Dear 21 Year Old Me,
I wrote the first draft of this on the flight to Vegas, but I forgot to finish it and it was on a diff. laptop. So I will start over. And it took me a month and a half to write this, so technically I am the 21-year-old talking to my 21-year-old self. I apologize, but it has indeed been quite a crazy year.
Where do I even start? I guess we should pick up from where we left off, November 2023. You were knees deep in the first semester in Berkeley, gaslighting yourself into thinking everything is okay. being 20 actually turned a whole new page for me, life-wise, career-wise, and on a personal level.

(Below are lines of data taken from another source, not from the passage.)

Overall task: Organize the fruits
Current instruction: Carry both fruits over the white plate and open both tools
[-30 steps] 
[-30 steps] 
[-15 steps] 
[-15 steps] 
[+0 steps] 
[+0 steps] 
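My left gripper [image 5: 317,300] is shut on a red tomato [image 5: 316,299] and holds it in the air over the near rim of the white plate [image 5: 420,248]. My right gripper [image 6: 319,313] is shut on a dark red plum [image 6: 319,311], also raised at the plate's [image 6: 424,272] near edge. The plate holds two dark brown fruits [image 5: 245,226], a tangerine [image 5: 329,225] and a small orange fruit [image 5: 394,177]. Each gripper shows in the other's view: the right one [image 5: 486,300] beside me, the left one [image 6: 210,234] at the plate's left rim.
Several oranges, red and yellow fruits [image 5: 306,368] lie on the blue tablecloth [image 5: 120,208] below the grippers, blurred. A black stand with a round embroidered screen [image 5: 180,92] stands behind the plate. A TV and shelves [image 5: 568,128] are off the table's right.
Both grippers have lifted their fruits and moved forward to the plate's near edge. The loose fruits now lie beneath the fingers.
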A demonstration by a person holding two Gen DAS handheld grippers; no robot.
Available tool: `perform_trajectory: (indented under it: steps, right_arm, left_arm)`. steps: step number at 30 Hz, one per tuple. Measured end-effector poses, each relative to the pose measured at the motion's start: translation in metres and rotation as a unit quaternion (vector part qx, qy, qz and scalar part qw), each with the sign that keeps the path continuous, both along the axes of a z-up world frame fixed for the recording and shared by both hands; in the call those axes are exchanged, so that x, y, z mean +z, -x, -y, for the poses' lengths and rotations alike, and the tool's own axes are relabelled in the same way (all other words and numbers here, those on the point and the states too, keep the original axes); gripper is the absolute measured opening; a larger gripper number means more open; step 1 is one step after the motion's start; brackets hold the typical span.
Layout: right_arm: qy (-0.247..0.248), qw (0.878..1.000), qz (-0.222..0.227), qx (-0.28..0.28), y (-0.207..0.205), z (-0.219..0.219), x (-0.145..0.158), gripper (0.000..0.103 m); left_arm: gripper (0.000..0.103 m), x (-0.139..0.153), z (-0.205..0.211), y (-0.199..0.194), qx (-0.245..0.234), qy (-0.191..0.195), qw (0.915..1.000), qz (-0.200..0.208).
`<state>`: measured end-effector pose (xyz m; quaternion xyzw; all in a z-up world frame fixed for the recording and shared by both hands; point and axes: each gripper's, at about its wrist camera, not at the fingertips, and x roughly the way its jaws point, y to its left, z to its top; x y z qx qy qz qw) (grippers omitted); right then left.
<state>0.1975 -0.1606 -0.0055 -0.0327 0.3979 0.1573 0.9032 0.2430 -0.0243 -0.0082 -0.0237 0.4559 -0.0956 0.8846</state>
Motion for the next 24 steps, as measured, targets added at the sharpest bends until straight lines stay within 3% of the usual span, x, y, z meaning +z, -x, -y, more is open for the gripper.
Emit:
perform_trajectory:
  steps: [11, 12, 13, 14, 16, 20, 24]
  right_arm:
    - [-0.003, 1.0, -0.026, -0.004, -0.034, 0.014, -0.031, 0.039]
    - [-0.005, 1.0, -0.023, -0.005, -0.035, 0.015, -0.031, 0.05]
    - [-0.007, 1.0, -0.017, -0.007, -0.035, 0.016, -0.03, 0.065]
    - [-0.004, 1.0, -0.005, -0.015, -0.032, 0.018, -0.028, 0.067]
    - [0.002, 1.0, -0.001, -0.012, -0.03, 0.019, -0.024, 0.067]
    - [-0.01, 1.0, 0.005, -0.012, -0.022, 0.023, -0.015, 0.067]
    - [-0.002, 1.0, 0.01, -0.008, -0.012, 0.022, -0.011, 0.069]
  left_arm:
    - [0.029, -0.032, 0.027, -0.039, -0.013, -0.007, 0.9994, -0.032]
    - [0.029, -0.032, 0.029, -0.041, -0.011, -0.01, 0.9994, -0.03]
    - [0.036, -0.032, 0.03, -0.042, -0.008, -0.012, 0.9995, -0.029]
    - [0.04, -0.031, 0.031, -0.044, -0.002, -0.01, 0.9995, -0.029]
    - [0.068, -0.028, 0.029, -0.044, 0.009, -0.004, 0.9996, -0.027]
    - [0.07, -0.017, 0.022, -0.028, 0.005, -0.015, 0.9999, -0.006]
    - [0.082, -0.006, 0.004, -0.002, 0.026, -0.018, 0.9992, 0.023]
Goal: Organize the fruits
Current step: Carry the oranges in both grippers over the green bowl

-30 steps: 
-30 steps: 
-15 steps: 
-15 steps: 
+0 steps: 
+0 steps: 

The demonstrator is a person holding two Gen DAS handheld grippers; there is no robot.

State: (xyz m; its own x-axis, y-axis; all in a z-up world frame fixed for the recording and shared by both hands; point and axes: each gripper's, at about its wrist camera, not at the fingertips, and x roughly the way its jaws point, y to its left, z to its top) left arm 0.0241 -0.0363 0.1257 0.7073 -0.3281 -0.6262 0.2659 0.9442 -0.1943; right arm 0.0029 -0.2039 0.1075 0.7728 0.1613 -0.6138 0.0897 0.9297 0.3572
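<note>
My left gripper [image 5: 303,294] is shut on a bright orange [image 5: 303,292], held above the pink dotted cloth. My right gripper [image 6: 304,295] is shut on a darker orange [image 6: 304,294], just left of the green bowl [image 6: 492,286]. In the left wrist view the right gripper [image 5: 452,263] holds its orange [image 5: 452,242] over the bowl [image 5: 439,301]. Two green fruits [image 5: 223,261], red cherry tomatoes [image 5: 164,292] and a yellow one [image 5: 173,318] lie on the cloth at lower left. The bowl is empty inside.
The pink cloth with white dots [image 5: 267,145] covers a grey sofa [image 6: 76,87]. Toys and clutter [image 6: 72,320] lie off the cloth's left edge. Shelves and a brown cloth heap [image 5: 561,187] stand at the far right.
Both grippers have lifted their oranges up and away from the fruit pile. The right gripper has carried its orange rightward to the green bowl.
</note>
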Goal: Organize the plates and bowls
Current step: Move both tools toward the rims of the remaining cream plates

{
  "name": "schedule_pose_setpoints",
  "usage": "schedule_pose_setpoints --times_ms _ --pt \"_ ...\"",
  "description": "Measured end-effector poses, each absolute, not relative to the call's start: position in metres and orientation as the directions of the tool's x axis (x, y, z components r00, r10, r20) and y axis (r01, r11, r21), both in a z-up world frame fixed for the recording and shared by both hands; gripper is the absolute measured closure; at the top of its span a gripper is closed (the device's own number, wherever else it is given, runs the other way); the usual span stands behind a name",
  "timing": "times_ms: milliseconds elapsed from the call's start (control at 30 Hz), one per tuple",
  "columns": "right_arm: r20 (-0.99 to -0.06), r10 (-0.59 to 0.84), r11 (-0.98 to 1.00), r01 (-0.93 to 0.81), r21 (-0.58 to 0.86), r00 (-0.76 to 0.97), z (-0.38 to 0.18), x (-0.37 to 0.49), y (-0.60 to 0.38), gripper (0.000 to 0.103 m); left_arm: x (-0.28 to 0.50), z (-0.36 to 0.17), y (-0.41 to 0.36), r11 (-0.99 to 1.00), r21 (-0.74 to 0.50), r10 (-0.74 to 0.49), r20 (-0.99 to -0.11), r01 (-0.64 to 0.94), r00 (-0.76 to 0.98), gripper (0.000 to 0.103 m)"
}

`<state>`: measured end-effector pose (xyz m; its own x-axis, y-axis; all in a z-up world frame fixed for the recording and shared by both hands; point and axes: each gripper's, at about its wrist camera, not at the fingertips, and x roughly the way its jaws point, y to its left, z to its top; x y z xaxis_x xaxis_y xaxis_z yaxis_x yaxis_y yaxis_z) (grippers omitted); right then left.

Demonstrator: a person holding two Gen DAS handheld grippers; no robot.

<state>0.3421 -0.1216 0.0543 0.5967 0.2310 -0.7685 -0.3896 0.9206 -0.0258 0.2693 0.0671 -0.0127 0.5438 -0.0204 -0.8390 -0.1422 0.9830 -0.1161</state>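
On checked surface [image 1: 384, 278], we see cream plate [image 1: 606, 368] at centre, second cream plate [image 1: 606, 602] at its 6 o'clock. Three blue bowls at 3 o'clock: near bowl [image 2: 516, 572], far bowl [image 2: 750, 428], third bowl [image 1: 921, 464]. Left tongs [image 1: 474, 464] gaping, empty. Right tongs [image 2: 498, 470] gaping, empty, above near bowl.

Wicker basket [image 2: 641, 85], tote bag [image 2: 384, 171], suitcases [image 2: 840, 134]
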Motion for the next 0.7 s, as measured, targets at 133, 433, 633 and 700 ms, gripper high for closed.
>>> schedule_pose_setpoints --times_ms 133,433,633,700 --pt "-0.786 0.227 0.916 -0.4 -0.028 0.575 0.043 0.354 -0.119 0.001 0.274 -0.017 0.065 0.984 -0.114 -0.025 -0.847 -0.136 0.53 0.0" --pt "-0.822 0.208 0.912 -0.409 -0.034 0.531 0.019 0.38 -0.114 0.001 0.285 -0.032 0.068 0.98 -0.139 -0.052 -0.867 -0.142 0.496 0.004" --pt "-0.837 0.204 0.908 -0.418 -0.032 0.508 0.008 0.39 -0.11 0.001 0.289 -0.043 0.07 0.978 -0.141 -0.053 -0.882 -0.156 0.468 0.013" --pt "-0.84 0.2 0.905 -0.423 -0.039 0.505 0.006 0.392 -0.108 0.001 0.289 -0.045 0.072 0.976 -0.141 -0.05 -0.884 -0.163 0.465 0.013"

I can feel myself getting more practical and practical. Bending for capitalism. Bending to reality. Well, it is about damn time anyways, after all, you signed your full-time offer. You used to be so angry at the whole world. Angry about wars, capitalism, politics, etc… but at some point, you learn to live with it. And you begin to feel helpless instead of being angry. Because most things are beyond your control. You turned your anger into frustration, and frustration turns into helplessness.
I told myself to follow through my goals last year. I think I somewhat got out of my comfort zone and worked harder on my discipline and goals: for example, I actually consistently went to the gym.
I have a simple goal for you this year: live in the moment. How dare you call yourself an ENFP when all you do is worry about your next move?
Also, while I’m at it, you also haven’t written much this year, after your creative writing course. Please, contain your media consumption and do things that fulfill you instead of draining you.